A relative displacement can be represented as an angular displacement. That is the move.
In the hippocampus, place cells fire in a particular region of space, but they do not only encode position by firing rate. As the animal moves through a place field, the cell fires at progressively earlier phases of the theta rhythm. That is theta phase precession, O'Keefe and Recce 1993. Position becomes phase. Relative position becomes phase difference. The substrate is biophysical, the mechanism has nothing to do with matrix multiplication, but the geometric move is the same as RoPE's.
Multiple oscillations at different scales can interfere into a stable spatial pattern: a grid-like lattice. This is one of the classical models of entorhinal grid cells, and it is the third shape of the same idea: a small number of phases can carry a lot of spatial structure if you compose them right. RoPE's frequency ladder is the engineered version of the same principle.
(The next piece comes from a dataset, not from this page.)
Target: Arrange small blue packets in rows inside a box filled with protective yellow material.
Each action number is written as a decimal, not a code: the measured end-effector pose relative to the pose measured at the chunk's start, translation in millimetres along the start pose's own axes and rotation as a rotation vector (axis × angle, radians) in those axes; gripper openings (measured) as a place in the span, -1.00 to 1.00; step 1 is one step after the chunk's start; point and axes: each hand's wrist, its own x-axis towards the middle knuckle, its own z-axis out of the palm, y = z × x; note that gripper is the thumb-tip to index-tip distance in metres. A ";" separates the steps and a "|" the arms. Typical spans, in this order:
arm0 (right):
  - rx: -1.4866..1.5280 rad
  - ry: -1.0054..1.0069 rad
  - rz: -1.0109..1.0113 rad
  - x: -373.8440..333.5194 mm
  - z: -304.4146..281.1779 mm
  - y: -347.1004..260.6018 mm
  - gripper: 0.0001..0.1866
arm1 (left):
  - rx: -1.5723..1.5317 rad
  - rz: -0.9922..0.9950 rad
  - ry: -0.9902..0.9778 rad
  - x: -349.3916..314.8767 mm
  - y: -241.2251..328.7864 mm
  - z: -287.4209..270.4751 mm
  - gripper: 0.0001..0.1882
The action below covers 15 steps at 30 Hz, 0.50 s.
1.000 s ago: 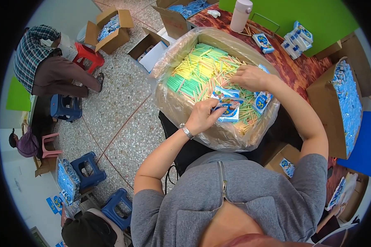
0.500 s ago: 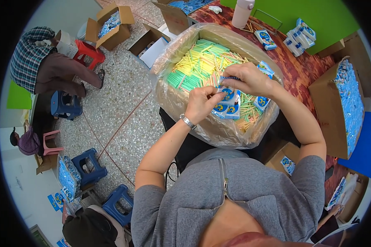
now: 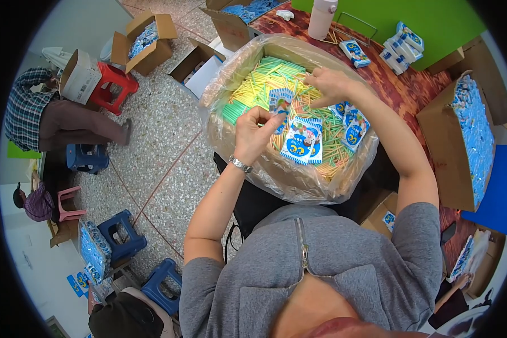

Five presets traverse the design space. A LLaMA-style baseline. A long-range head with high base and many pairs. A short-context head with low base and few pairs, sharply localised. An extrapolation regime where the sequence outruns the longest wavelength. A neural-phase preset that pushes the phase slope to 360°, matching the O'Keefe-Recce range. The calibration table checks whether the toy attention concentration matches the canonical regime for each preset.
This is a sketch, not a transformer simulator. There is no softmax, no value projection, no multi-head averaging, no training. Content vectors are random rather than meaningful. The point is to make the position-rotation step legible: to show that RoPE is a clean engineering move that has a messy biological cousin, and that what they share is geometry, not implementation.